OHP information for currently enrolled members:

OHP information for potential members:

If you are unhappy with Columbia Pacific CCO, your health care services or your provider, you can complain or file a grievance at any time, for anything other than a denial of service. Your provider or authorized representative may also file a grievance on your behalf with your written consent. We will try to make things better. Just call Customer Service at 855-722-8206, TTY 711, or send us a letter to the address on page 55 of your member handbook, available at the top of this page.

You can also fill out a complaint and feedback form here:

Columbia Pacific will work to resolve your complaint or grievance as quickly as your health condition requires. If we need more than five business days, we will send you a letter to let you know why. You will receive a final answer within 30 calendar days. We will not tell anyone about your complaint unless you ask us to.

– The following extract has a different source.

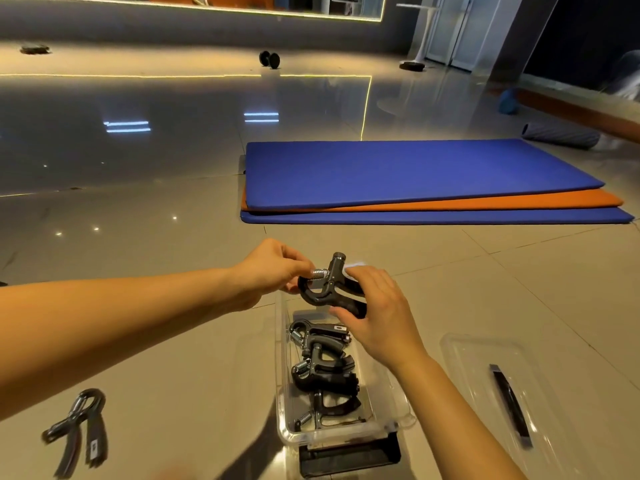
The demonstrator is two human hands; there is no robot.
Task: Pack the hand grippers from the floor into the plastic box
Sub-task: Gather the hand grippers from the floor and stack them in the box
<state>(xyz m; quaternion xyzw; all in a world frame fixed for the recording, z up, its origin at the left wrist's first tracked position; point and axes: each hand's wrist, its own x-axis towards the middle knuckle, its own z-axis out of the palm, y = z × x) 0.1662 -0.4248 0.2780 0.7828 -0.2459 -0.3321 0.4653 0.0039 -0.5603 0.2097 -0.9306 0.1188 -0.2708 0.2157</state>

You can also file a complaint with:
Oregon Health Authority (OHA)
Please call the OHP Client Services unit (CSU) toll free at 800-273-0557 or OHA's
Ombudsman at 503-947-2346 or toll free at 877-642-0450.

If we deny, stop or reduce a medical service your provider has ordered, we will mail you a Notice of Action letter explaining why we made that decision. You have a right to ask to change it through an appeal and a state fair hearing. You must ask for an appeal no more than 60 days from the date on the Notice of Action letter. You can ask for a denial notice that shows a service is not covered if:

  • You did not receive a written notice of denial, or;
  • Your provider tells you that you will need to pay for a service that is not covered.

For full instructions on the appeals process, please see page 54 of your member handbook, available at the top of this page.

Your provider has a right to appeal for you when their physician’s orders are denied by a plan. You must agree to this in writing. Instructions for this process can be found on page 55 of your member handbook.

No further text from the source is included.